Work task ▸
In full and without edits, write out the data that follows.

Information supplied ▸
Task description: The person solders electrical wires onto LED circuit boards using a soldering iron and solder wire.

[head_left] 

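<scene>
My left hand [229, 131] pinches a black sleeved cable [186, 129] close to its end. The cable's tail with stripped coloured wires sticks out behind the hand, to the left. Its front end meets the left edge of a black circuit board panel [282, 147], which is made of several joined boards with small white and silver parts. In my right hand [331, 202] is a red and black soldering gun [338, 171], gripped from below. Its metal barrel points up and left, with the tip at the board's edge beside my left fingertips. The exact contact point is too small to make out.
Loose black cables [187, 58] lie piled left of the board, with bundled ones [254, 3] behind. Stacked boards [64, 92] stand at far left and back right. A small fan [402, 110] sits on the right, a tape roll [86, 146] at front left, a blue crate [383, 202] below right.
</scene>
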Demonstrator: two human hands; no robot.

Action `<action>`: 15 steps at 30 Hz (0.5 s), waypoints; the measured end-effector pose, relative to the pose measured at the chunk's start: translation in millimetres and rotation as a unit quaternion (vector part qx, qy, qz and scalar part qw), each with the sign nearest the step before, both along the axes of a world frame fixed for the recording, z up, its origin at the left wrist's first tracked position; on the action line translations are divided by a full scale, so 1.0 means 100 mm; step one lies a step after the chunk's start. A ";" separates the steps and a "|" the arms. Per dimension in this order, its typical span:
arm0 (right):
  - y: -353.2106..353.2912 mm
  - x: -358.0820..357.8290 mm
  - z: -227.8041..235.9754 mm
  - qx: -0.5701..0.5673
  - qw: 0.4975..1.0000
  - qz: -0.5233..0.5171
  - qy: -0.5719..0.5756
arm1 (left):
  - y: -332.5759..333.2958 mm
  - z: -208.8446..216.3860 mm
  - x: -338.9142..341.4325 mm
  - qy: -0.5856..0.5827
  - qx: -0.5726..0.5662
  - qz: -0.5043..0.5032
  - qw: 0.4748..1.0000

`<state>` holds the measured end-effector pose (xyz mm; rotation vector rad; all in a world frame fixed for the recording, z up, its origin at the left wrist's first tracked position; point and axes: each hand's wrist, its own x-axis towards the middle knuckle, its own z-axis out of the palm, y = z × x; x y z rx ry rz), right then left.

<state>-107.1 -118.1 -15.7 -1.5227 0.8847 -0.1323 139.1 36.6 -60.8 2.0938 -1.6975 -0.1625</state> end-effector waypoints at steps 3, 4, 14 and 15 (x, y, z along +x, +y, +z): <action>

Exercise response ▸
Task description: The person solders electrical wires onto LED circuit boards using a soldering iron and solder wire.

[head_left] 

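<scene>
My left hand [229, 131] pinches a black sleeved cable [186, 129] close to its end. The cable's tail with stripped coloured wires sticks out behind the hand, to the left. Its front end meets the left edge of a black circuit board panel [282, 147], which is made of several joined boards with small white and silver parts. In my right hand [331, 202] is a red and black soldering gun [338, 171], gripped from below. Its metal barrel points up and left, with the tip at the board's edge beside my left fingertips. The exact contact point is too small to make out.
Loose black cables [187, 58] lie piled left of the board, with bundled ones [254, 3] behind. Stacked boards [64, 92] stand at far left and back right. A small fan [402, 110] sits on the right, a tape roll [86, 146] at front left, a blue crate [383, 202] below right.
</scene>
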Demonstrator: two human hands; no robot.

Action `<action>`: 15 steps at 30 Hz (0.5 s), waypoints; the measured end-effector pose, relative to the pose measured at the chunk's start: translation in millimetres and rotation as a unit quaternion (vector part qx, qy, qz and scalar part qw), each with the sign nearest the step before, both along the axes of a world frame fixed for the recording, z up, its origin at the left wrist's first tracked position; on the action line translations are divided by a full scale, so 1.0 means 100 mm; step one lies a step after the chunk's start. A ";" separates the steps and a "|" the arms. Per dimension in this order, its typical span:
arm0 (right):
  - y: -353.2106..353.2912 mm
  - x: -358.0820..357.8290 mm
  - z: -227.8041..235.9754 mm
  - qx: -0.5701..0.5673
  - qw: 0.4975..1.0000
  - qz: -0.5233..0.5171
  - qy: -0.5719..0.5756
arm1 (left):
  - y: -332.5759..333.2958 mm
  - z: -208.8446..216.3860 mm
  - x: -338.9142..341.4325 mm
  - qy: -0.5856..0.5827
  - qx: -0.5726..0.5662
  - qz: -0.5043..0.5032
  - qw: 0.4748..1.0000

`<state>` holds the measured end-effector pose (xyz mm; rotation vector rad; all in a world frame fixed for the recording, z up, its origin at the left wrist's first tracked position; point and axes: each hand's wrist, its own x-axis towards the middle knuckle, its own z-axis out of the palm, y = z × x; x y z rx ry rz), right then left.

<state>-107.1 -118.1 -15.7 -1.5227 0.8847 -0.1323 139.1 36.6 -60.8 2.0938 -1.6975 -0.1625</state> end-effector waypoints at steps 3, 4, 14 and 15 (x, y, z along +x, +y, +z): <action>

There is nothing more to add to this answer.